WHAT THIS TASK INVOLVES
Reproduce every line of the listing exactly.

============

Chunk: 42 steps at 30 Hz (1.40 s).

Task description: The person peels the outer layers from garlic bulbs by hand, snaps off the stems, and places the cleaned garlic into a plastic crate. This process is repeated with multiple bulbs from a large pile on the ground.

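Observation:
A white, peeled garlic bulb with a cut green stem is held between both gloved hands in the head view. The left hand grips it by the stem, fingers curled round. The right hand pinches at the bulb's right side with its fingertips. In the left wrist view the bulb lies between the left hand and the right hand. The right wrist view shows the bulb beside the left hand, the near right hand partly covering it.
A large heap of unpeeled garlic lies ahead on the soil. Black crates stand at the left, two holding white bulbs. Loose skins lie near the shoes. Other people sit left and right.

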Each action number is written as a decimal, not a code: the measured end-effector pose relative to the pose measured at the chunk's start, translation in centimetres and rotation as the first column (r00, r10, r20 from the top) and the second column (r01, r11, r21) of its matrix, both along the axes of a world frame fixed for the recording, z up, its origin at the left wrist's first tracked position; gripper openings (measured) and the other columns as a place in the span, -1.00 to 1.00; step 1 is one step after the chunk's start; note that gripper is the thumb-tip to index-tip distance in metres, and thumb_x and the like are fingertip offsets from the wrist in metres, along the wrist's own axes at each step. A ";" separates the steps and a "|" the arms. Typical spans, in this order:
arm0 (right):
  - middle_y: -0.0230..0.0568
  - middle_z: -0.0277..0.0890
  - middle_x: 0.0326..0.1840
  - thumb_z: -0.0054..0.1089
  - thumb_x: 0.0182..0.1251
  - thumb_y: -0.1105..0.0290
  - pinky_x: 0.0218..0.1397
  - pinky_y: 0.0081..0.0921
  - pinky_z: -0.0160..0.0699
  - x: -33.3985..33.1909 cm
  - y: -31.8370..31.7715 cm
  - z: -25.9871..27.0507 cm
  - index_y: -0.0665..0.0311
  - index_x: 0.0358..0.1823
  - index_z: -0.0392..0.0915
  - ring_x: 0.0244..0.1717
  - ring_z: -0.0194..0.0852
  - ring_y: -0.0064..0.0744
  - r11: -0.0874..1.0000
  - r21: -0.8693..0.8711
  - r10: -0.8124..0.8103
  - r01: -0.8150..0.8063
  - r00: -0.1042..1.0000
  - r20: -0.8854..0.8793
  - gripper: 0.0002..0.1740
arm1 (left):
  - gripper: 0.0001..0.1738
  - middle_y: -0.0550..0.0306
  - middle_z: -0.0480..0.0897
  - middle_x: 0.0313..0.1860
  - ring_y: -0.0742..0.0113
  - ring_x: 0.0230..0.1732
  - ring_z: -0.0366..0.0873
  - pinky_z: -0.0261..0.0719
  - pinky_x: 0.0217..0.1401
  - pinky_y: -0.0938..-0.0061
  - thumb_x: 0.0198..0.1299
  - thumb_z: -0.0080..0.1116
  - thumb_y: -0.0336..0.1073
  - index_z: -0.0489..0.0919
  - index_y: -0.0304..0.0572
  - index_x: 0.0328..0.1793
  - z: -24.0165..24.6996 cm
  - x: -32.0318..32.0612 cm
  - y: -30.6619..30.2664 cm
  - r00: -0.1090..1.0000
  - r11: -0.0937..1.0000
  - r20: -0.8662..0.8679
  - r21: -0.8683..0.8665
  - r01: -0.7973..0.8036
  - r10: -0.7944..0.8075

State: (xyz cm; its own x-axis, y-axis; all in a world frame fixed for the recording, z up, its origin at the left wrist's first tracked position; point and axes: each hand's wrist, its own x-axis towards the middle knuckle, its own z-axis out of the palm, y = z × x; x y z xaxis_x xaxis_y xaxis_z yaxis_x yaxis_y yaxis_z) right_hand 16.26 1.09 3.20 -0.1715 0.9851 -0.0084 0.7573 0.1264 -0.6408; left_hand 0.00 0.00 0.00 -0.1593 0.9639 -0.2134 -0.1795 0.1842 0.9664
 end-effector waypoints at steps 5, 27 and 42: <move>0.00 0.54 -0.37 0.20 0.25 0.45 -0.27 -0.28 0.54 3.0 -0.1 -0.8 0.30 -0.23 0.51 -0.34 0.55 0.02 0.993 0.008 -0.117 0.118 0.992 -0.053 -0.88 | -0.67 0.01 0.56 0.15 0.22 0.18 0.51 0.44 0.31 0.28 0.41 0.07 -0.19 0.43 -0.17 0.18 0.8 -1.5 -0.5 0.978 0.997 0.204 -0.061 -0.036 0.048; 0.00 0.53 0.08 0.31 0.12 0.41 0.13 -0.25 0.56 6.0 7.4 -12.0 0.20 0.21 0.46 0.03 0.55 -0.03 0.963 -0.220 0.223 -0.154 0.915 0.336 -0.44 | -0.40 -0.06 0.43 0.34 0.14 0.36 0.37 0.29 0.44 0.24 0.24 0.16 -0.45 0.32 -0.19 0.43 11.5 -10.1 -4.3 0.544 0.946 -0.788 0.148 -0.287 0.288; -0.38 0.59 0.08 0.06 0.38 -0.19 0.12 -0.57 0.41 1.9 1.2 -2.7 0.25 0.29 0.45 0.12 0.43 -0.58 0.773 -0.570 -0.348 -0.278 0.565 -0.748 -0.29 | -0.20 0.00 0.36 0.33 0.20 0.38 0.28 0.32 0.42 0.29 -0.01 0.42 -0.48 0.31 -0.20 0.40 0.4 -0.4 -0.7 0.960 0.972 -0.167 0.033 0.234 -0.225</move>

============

SOLVED PROBLEM
Chunk: 42 steps at 30 Hz (1.40 s).

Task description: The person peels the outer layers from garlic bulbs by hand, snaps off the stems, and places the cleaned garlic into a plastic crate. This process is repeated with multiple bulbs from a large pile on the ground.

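Observation:
A white, peeled garlic bulb with a cut green stem is held between both gloved hands in the head view. The left hand grips it by the stem, fingers curled round. The right hand pinches at the bulb's right side with its fingertips. In the left wrist view the bulb lies between the left hand and the right hand. The right wrist view shows the bulb beside the left hand, the near right hand partly covering it.
A large heap of unpeeled garlic lies ahead on the soil. Black crates stand at the left, two holding white bulbs. Loose skins lie near the shoes. Other people sit left and right.
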
Each action number is written as a decimal, not a code: the measured end-effector pose relative to the pose measured at the chunk's start, translation in centimetres and rotation as the first column (r00, r10, r20 from the top) and the second column (r01, r11, r21) of its matrix, both along the axes of a world frame fixed for the recording, z up, its origin at the left wrist's first tracked position; gripper openings (measured) and the other columns as a place in the span, -1.00 to 1.00; step 1 is one step after the chunk's start; note that gripper is the thumb-tip to index-tip distance in metres, and thumb_x and the like are fingertip offsets from the wrist in metres, along the wrist's own axes at each step. A ";" separates the steps and a "|" the arms. Typical spans, in this order:
arm0 (right):
  - middle_y: -0.0230..0.0568
  - middle_z: -0.0277..0.0890
  - middle_x: 0.0326..0.1840
  - thumb_z: -0.0054..0.1089
  - thumb_x: 0.0182..0.1251
  - thumb_y: -0.1105..0.0290
  - pinky_x: 0.0218..0.1397
  - pinky_y: 0.0081..0.0921
  - pinky_z: -0.0160..0.0699
  - x: -33.3985..33.1909 cm
  - y: -31.8370..31.7715 cm
  - z: -25.9871..27.0507 cm
  - index_y: -0.0665..0.0311
  - index_x: 0.0358..0.1823
  - index_z: -0.0392..0.0915
  - ring_x: 0.0244..0.1717
  - ring_z: -0.0194..0.0852
  - ring_y: -0.0064..0.0744
  - r11: -0.0874..1.0000
  - r21: -0.8693..0.8711
  - r10: -0.8124..0.8103
  - r01: -0.8150..0.8063
  - r00: -0.1042..1.0000
  - r20: -0.8854..0.8793
  - gripper: 0.0002..0.1740
arm1 (left):
  - gripper: 0.0001..0.1738
  - middle_y: -0.0550..0.0306
  - middle_z: -0.0480..0.0897
  - middle_x: 0.0313..0.1860
  - ring_y: -0.0742..0.0113
  - ring_x: 0.0230..0.1732
  - ring_z: -0.0366..0.0873
  - pinky_z: -0.0261..0.0719
  - pinky_x: 0.0217..0.1401
  - pinky_y: -0.0938..-0.0061
  - thumb_x: 0.0198..0.1299
  - thumb_z: -0.0080..0.1116
  - thumb_y: -0.0336..0.1073
  - index_z: -0.0489..0.0919
  - index_y: -0.0304..0.0572
  - index_x: 0.0328..0.1793
  - z: -24.0165..24.6996 cm
  - x: -32.0318..32.0612 cm
  - y: -30.6619..30.2664 cm
  - r00: -0.1090..1.0000
  - r11: -0.0937..1.0000
  - r20: -0.8662..0.8679
  - r21: -0.8683..0.8665
  - r01: -0.7973..0.8036
  - r10: -0.7944..0.8075

State: (xyz cm; its own x-axis, y-axis; all in a world frame fixed for the recording, z up, its origin at the left wrist's first tracked position; point and axes: each hand's wrist, its own x-axis towards the middle knuckle, its own z-axis out of the palm, y = z × x; x y z xaxis_x xaxis_y xaxis_z yaxis_x yaxis_y yaxis_z) right_hand 16.26 1.09 3.20 -0.1715 0.9851 -0.0084 0.7573 0.1264 -0.6408; left_hand 0.00 0.00 0.00 -0.1593 0.9639 -0.2134 -0.1795 0.1842 0.9664
 end-effector waypoints at steps 5, 27 and 42: <move>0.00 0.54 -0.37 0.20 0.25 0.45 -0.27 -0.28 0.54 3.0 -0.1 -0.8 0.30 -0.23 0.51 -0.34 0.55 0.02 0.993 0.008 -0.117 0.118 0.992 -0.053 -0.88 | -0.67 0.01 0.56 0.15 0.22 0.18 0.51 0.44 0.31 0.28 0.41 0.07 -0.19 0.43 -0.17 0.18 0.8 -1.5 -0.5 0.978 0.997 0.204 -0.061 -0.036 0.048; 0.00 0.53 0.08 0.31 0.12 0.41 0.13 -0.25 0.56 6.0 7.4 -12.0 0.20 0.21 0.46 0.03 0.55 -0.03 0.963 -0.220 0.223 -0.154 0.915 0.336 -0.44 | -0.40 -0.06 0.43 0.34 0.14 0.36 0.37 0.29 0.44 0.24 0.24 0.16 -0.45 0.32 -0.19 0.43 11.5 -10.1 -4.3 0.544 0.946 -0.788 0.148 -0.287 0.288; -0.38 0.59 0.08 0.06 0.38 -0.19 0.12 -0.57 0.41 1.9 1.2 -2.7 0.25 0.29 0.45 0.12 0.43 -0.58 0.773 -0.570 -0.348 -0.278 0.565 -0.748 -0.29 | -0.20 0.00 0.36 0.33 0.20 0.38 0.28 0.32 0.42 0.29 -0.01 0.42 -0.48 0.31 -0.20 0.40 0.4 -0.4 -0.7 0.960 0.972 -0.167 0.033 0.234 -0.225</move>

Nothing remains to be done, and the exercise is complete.